Duro è stato lo scontro all’Onu sui termini da includere nella dichiarazione finale del vertice. Nodo del contendere: includere una dicitura che affermasse il diritto dei Paesi a mettere gli interessi dei pazienti prima dei brevetti in casi di salute pubblica. Nel 2001 gli Stati Uniti minacciarono la Bayer, che produceva il farmaco contro l’antrace, di sfruttare il cosiddetto Trips, ottenendo una riduzione del prezzo per il medicinale. Viceversa, Washington avrebbe permesso anche ad altre aziende farmaceutiche di produrre il farmaco anti-antrace a causa di un’emergenza di salute pubblica. Il Trips – in italiano “Accordo sugli aspetti commerciali dei diritti di proprietà intellettuale”, promosso dalla Wto – protegge infatti il diritto dei Paesi a garantire l’accesso ai farmaci (ribaltando la normale protezione dei brevetti) per ragioni di salute pubblica.

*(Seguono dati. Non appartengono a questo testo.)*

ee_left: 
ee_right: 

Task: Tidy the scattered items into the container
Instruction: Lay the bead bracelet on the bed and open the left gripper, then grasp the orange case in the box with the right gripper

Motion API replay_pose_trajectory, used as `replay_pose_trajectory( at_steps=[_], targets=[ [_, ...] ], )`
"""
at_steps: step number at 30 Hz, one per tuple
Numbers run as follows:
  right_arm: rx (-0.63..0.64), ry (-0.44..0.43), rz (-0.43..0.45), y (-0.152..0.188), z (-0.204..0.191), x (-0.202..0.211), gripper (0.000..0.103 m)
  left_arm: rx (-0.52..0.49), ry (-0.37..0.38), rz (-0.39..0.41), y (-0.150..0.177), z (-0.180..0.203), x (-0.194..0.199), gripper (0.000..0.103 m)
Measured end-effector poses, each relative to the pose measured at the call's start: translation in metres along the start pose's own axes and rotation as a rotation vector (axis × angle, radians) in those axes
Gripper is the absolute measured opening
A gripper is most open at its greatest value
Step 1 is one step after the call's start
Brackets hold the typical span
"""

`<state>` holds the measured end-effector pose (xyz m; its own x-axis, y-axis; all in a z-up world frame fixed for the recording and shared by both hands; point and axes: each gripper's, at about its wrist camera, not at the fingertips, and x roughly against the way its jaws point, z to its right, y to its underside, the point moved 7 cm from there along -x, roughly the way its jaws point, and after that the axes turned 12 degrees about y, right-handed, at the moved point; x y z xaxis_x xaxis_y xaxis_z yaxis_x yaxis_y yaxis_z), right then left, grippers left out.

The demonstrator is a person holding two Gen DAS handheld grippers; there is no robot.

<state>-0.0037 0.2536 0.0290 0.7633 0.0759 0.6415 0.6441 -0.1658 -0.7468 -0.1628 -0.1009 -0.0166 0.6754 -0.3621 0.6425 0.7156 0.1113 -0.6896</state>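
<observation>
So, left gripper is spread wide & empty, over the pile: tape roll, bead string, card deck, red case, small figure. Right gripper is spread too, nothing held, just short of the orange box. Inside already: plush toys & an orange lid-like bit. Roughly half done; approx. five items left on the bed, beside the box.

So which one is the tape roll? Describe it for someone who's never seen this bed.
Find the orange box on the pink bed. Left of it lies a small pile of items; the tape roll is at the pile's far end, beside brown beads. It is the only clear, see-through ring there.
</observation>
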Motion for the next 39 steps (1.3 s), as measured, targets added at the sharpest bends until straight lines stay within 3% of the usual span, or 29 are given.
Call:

Nonostante gli Usa si siano quindi avvalsi della flessibilità garantita dal Trips in passato, Washington si è sempre mostrata meno accomodante in questo senso quando sono stati gli altri Paesi ad avanzare tali richieste. E così una prima versione della dichiarazione Onu sulla Tbc non faceva alcuna menzione di un simile strumento. Conteneva, invece, questa frase: “Riconosciamo che i diritti di proprietà intellettuale sono un incentivo importante nello sviluppo di nuovi prodotti sanitari”. Un testo subito bollato come bugiardo da Msf relativamente alle epidemie nei Paesi in via di sviluppo. Per protesta, il Sudafrica era arrivato a sospendere i negoziati: dietro le quinte lo scontro con i Paesi sostenuti dalle lobby di Big Pharma si faceva sempre più duro. Ma le pressioni di Pretoria sono infine riuscite a ottenere almeno una prima menzione del Trips nel documento.
“La Tbc non è solo una condizione medica. Povertà, disoccupazione, malnutrizione, sovraffollamento e stigma sociale alimentano la diffusione della malattia. Questo significa che i poveri e gli emarginati sopportano un fardello sproporzionato - ha sottolineato durante il vertice all’Onu il presidente sudafricano Cyril Ramaphosa -. Abbiamo bisogno che i farmaci siano abbordabili, sfruttando la flessibilità del Trips”. Gli attivisti sottolineano che alle parole debbano seguire i fatti, ovvero fondi veri nella lotta alla Tbc. Ma per ora la stessa Msf sottolinea che un primo risultato è stato ottenuto. “E’ diritto del Sudafrica e di altri Paesi come l’India esplorare la flessibilità del Trips invece di aspettare passivamente l’azione benevola di qualche azienda farmaceutica. Di fatto, è una prima vittoria”.